What you will do: Restate exactly the lines from the top of the listing below to the line containing "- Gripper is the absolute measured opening"; the remaining lines are not wanted.

Records shown:

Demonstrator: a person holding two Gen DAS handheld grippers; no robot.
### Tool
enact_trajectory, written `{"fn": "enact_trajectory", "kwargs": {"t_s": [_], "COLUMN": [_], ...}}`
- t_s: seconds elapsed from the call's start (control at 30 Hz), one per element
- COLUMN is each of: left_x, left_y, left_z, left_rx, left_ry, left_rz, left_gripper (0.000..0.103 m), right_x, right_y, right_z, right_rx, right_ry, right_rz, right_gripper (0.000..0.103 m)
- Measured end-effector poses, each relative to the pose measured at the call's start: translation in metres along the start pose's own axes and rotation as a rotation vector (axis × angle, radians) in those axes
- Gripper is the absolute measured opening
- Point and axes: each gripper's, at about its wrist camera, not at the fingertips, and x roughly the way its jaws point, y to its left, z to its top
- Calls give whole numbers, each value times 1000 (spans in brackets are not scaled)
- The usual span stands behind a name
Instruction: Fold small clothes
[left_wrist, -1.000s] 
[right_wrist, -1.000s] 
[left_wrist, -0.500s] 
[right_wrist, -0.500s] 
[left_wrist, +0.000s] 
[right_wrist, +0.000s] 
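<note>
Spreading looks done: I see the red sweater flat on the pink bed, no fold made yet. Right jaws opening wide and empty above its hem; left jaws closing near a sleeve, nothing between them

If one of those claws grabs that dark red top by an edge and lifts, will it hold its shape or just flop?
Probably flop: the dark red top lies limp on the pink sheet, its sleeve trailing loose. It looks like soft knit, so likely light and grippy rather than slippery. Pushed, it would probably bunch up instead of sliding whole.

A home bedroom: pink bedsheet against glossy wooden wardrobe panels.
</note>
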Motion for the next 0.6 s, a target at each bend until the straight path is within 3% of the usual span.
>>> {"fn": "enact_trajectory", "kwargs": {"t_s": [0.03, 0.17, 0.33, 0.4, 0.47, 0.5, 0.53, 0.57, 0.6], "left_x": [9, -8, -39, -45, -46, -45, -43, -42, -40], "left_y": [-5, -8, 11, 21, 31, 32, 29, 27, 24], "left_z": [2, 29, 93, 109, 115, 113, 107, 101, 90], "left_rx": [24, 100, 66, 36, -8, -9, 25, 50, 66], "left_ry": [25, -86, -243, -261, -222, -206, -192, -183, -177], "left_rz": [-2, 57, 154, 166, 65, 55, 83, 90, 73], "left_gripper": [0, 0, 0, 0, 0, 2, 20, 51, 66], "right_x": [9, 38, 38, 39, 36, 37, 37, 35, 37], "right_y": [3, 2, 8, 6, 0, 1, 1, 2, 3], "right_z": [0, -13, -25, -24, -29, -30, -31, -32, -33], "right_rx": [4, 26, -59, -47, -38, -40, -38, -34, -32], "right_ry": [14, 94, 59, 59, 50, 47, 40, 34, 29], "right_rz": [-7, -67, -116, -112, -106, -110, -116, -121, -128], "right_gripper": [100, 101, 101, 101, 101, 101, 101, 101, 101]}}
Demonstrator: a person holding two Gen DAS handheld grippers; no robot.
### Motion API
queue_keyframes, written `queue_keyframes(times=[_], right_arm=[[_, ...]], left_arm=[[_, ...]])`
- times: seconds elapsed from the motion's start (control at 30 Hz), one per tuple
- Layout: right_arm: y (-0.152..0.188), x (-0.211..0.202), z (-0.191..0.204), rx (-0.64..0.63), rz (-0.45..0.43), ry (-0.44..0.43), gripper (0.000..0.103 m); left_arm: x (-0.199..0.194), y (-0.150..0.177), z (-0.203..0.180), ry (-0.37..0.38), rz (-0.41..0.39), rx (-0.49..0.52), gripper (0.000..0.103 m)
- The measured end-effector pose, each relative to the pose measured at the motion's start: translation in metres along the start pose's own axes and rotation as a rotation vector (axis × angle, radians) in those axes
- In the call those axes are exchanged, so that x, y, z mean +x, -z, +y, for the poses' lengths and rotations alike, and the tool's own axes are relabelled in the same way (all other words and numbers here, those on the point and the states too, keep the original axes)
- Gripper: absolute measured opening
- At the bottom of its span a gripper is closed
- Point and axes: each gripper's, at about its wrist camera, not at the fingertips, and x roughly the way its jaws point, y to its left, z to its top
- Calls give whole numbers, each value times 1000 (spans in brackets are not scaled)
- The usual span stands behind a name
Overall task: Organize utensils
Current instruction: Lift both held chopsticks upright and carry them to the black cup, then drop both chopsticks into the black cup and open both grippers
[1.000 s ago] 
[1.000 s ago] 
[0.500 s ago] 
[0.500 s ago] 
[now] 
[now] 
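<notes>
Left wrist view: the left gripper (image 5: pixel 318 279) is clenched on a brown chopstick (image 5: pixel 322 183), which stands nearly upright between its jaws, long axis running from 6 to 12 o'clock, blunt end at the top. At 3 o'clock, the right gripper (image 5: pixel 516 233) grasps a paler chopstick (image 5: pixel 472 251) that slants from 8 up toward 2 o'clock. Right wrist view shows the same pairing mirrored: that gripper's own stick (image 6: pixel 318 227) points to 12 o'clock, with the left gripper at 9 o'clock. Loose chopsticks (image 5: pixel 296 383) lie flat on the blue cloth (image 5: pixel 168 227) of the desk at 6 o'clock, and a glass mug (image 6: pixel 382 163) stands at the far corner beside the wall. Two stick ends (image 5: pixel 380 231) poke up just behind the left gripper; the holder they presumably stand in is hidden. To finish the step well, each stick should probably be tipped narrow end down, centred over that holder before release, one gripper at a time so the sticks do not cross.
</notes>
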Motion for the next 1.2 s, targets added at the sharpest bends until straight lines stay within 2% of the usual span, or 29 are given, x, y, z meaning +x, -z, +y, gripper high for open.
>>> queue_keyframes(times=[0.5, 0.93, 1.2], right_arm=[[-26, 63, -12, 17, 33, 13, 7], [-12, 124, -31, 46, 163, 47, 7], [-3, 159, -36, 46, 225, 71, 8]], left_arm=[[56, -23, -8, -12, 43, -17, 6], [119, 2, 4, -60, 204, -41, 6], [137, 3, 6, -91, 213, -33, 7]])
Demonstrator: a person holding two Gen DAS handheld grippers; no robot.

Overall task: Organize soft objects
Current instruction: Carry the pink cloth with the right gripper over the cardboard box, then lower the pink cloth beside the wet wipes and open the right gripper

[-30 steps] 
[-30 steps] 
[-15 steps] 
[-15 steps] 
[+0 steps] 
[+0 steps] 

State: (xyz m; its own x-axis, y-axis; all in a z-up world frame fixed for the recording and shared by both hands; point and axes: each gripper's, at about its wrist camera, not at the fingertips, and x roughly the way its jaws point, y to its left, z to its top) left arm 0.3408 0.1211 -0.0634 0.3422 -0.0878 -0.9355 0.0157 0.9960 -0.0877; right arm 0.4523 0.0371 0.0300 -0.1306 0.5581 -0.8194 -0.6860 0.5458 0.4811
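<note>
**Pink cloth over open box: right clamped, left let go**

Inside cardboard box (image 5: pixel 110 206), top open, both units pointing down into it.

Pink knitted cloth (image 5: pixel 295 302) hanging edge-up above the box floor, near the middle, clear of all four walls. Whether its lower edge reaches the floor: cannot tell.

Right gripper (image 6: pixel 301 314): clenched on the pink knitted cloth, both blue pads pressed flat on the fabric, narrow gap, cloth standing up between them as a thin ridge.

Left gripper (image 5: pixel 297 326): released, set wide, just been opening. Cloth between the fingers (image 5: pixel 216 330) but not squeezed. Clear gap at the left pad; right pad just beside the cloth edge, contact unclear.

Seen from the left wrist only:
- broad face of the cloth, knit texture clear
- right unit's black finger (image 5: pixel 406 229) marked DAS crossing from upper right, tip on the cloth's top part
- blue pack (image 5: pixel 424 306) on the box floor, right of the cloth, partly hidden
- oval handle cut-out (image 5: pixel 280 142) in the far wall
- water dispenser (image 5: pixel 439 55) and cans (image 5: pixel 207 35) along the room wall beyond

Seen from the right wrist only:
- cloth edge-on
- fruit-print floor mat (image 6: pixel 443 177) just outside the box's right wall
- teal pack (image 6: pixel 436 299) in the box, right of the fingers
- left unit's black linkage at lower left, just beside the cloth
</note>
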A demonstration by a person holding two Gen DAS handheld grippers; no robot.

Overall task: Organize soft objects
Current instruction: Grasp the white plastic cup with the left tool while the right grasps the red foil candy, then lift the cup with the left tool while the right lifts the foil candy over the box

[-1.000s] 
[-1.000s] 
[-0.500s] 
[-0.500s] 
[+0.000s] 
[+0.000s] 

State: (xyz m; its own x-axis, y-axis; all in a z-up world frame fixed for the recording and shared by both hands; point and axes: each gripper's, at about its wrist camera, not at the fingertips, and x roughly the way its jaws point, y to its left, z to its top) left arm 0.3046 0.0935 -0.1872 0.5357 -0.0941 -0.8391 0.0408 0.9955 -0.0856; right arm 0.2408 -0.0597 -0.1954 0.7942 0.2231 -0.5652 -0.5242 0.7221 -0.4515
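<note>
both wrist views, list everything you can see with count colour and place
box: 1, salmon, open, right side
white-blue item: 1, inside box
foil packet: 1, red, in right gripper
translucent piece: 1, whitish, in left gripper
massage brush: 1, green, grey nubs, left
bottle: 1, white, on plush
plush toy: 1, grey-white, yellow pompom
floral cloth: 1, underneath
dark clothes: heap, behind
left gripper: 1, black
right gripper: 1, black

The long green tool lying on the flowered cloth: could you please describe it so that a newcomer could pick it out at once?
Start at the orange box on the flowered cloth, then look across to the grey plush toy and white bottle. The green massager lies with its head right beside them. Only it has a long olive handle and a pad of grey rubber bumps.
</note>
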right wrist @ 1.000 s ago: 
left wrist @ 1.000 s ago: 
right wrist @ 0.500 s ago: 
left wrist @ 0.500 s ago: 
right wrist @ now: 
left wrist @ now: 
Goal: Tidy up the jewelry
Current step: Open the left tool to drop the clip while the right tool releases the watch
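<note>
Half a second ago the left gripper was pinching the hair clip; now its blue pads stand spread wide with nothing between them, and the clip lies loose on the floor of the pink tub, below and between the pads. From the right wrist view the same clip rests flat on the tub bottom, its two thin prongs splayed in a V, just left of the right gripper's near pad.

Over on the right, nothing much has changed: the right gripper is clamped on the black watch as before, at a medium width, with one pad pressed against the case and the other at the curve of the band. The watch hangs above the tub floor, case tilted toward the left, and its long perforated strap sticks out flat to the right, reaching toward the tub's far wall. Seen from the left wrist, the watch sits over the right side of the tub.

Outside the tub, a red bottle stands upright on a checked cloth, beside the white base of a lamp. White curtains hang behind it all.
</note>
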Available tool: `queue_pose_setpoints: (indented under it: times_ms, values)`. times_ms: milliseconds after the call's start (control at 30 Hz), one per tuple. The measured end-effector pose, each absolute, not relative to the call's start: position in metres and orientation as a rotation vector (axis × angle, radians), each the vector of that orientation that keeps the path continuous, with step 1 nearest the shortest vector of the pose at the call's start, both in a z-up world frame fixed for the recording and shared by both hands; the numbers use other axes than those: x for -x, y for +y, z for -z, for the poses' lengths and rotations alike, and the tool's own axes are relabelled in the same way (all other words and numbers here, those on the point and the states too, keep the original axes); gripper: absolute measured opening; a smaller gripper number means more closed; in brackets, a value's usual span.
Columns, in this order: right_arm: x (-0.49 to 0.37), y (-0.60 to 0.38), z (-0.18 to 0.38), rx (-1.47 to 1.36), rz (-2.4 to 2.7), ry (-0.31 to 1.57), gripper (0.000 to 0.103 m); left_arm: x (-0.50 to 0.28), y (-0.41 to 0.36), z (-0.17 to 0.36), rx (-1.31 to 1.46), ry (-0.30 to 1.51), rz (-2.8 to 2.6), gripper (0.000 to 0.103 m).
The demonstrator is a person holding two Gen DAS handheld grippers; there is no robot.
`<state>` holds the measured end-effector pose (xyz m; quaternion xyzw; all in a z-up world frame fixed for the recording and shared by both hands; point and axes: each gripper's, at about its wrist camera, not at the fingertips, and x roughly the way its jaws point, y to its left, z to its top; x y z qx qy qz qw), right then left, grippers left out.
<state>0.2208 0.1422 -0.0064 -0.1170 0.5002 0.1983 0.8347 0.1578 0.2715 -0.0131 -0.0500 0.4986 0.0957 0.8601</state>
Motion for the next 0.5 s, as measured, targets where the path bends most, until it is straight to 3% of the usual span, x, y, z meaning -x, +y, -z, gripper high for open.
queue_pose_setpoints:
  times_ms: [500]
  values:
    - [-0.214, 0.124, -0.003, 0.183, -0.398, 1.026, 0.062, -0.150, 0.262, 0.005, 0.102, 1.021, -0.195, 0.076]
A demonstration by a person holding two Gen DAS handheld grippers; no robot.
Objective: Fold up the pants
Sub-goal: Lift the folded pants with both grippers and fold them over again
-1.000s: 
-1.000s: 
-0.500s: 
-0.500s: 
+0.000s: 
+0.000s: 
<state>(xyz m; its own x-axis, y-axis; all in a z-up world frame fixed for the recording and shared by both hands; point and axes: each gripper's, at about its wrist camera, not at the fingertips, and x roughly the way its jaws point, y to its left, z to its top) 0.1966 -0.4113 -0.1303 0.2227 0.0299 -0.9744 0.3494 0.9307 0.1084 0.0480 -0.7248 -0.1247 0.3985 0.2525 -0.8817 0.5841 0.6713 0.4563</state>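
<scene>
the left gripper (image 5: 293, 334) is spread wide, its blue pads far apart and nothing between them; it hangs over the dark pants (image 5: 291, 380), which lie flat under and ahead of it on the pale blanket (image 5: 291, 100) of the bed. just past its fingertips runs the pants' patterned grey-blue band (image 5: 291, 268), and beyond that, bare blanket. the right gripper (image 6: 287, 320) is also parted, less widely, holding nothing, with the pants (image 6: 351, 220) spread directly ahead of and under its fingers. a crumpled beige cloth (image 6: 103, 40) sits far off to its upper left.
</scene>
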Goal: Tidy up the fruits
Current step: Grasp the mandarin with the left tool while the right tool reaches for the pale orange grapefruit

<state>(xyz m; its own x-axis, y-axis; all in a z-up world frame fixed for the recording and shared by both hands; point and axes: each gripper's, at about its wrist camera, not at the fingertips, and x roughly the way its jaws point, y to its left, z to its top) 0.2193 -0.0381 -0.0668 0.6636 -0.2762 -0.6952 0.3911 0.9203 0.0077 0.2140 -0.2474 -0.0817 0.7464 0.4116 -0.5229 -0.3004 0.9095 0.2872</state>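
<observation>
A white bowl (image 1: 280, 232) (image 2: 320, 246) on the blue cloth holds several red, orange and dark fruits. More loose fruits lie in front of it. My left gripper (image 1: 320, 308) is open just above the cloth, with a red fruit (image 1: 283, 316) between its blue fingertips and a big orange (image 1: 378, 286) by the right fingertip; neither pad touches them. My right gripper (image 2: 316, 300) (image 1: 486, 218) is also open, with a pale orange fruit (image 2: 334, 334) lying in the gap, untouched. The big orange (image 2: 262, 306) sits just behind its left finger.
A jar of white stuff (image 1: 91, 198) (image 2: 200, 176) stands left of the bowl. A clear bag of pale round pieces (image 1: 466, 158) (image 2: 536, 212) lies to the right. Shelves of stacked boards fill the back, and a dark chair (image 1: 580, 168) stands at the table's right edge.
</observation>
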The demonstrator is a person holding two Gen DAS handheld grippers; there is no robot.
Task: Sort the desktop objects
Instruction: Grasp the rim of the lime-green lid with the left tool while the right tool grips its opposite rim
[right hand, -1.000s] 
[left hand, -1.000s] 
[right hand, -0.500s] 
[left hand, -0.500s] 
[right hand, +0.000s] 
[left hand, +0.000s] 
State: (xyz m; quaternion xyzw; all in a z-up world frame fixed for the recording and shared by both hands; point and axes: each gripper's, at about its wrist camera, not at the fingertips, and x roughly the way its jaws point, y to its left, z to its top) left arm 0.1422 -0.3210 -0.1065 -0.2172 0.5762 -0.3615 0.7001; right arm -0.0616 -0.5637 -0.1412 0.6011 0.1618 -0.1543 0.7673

Task response:
Demonstrator: a person holding two Gen DAS handheld grippers; no robot.
### Tool
enact_trajectory, written `{"fn": "enact_trajectory", "kwargs": {"t_s": [_], "COLUMN": [_], ...}}`
- t_s: seconds elapsed from the call's start (control at 30 Hz), one per element
- COLUMN is each of: left_x, left_y, left_z, left_rx, left_ry, left_rz, left_gripper (0.000..0.103 m), right_x, right_y, right_z, right_rx, right_ry, right_rz, right_gripper (0.000..0.103 m)
- Measured end-effector poses, each relative to the pose measured at the call's start: translation in metres along the start pose's own axes and rotation as a rotation vector (axis × angle, radians) in those axes
- Gripper is the absolute measured opening

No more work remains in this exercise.